Bay Area Headlines: Tuesday, 4/14/20, PM
When Will This End / Nursing Home Safety / Food Bank Adjustments / Pride Cancelled
When Will This End
Governor Gavin Newsom held a much-anticipated news conference, today, at which we expected he’d talk about the question on everybody’s mind: “When are we going to see some of these stay at home orders lifted?”
The answer? We’re not sure, yet. He says first the state must be able to test, isolate, and support people who’ve been exposed to COVID-19. The health care system needs to be prepared to handle a surge. And public facilities need to be able to support physical distancing. Also, hospitalizations and intensive care patient numbers need to flatten and start to decline over the course of a few weeks. Today, he said, they’re about the same as yesterday.
“In two weeks,” he said, “if we start seeing the benefits and fruits of that, then ask me the question then, and we will be in a very different place where we could be more prescriptive on giving people timelines.”
When stay-at-home rules are lifted, he said, things are going to look different.
“There's no light switch here,” he said. “I would argue it's more like a dimmer. That dimmer’s toggling back and forth between more restrictive and less restrictive measures.”
Newsom was joined by Dr. Sonya Angell, the California Department of Public Health Director. She outlined anticipated changes.
“So for example,” she said, “restaurants will be likely to reopen, but perhaps they'll have fewer tables creating greater opportunity for physical distancing between one another when we're eating out protecting one another as we spend more time in places like we used to enjoy, face coverings will likely to become common in public.

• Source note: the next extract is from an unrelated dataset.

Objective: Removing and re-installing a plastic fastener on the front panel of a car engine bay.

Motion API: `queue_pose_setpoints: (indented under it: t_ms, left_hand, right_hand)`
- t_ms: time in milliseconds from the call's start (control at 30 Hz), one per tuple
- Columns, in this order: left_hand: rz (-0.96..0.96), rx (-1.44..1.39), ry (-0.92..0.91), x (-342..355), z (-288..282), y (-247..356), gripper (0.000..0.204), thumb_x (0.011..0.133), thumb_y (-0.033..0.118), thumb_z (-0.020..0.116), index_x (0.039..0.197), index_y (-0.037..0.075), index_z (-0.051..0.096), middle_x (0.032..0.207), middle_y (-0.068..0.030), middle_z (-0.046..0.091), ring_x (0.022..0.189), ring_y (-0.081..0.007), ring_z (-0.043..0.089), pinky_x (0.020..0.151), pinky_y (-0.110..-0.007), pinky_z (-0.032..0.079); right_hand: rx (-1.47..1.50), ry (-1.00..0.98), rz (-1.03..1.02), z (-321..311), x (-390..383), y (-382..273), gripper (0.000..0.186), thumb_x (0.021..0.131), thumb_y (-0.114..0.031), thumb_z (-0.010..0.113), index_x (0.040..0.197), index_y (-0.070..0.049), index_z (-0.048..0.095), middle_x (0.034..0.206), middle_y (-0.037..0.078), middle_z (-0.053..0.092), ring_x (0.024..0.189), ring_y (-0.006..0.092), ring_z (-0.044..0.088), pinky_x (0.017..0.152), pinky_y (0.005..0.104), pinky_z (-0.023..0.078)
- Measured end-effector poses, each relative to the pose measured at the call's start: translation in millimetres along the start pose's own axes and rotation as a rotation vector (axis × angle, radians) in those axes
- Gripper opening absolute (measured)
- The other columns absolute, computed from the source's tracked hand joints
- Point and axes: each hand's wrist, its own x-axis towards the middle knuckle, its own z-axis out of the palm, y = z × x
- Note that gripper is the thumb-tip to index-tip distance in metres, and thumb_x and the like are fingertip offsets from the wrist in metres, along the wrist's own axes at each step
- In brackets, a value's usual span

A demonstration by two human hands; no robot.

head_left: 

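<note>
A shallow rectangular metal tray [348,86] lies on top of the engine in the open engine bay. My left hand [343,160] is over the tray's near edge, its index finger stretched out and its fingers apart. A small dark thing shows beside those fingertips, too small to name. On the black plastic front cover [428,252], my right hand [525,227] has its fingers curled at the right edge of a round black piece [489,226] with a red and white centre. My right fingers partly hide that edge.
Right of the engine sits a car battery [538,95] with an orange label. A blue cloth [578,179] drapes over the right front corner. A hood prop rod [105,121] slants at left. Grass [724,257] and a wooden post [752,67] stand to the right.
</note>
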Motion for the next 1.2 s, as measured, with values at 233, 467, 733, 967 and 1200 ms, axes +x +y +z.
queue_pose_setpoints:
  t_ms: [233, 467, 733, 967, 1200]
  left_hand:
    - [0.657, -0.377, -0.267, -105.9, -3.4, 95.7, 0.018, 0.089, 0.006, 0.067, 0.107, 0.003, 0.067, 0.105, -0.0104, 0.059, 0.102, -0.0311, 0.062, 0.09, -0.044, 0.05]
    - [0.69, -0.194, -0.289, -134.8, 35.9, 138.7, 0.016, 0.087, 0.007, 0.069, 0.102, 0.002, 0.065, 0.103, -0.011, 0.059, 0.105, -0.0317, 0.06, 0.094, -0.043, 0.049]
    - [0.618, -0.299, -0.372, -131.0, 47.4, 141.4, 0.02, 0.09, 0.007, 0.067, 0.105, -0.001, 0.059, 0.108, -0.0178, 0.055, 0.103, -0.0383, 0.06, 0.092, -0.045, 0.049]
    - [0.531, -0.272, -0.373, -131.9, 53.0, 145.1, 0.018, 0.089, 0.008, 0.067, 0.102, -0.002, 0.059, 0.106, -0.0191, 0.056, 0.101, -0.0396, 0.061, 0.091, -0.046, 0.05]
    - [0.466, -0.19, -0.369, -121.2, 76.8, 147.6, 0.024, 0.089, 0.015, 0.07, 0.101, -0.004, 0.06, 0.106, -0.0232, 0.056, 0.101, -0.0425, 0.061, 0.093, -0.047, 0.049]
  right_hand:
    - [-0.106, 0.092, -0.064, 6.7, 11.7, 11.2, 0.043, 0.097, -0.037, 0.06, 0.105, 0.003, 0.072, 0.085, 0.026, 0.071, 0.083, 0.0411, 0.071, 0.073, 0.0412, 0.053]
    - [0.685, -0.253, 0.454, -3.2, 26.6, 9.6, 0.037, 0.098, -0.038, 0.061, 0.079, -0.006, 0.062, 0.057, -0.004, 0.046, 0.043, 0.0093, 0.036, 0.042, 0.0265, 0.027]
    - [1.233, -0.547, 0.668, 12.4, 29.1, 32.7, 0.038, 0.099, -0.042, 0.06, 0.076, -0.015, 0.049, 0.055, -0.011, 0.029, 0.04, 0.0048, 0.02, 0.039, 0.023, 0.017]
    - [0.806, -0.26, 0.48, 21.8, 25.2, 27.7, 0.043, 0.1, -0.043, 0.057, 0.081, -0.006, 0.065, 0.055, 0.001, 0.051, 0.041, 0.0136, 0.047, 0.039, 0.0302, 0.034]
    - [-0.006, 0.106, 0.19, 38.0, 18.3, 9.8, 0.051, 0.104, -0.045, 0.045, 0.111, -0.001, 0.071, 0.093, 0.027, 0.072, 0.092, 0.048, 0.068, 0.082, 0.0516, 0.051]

Face coverings are not a replacement for physical distancing, but they can add protection and we'll think about that more broadly as more of us go into the public.”
That’s at least a few weeks away, and it sounds like it’ll be longer. For now, Angell and Newsom say Californians must remain diligent at maintaining physical distance and keeping an infection surge from happening. As if to emphasize the point, the governor said COVID-19 cost more lives in the state yesterday than ever before. According to his number, 687 people have died from the virus so far in California.
Nursing Home Safety
Union City Councilmember Jaime Patino took to Facebook Monday night to announce that his 85-year-old grandmother had died AT Hayward’s Gateway Care and Rehabilitation Center.
The San Jose Mercury News reports it’s the 10th COVID-19-related death at the center. Lawyers representing one of the families of the deceased are now calling for a criminal investigation. A manager at the Gateway didn’t return a phone call for comment by the time we aired this story.
While this facility is being criticized for allowing an outbreak to occur, we are seeing a rise of COVID-19 cases at nursing homes around the Bay. Alameda County Public Health Officer Dr. Erica Pan ordered all group assisted living sites to adopt new measures to curb the spread of the virus — including that all workers must have their temperatures checked and noone with COVID-19 symptoms can enter. The rules are effective as of today.
Food Bank Adjustments
Mike Altfest is the Director of Community Engagement and Marketing for the Alameda County Community Food Bank. He says, the food bank used to get about twenty five to thirty calls a day on its emergency food line. Now they’re getting about three hundred calls. More than half are first time caller and seniors are a third to two thirds of that.
Instead of waiting for food to arrive at local food pantries, people are so desperate they’re going straight to the source. They’ve been showing up at the food bank’s distribution warehouse. To respond this huge demand, the food bank set up a drive-thru pick-up site at the warehouse.
I asked Altfest if his food bank is seeing the long traffic lines like some cities have? And he said, no. “Luckily, we have a big parking lot.”
The food bank has also partnered with school districts who are handing out free lunches to hand out bags of groceries as well. Altest says, all of this has resulted in the food bank having to buy more food and hire more staff.
The demand is like nothing he’s seen before. He told me, “Unprecedented really is the only word to describe this.”
San Francisco Pride has announced that it is canceling this year’s parade and celebration. Pride usually takes place in June — it draws over half-a-million people annually and distributes about two-and-a-half million dollars to regional non-profits and partners after.
SF Pride Executive Director told 48 Hills, today, that it’s heartbreaking. He added, “But the safety and well-being of our community obviously comes first, which is our main focus, and the meaning behind the event in the first place.”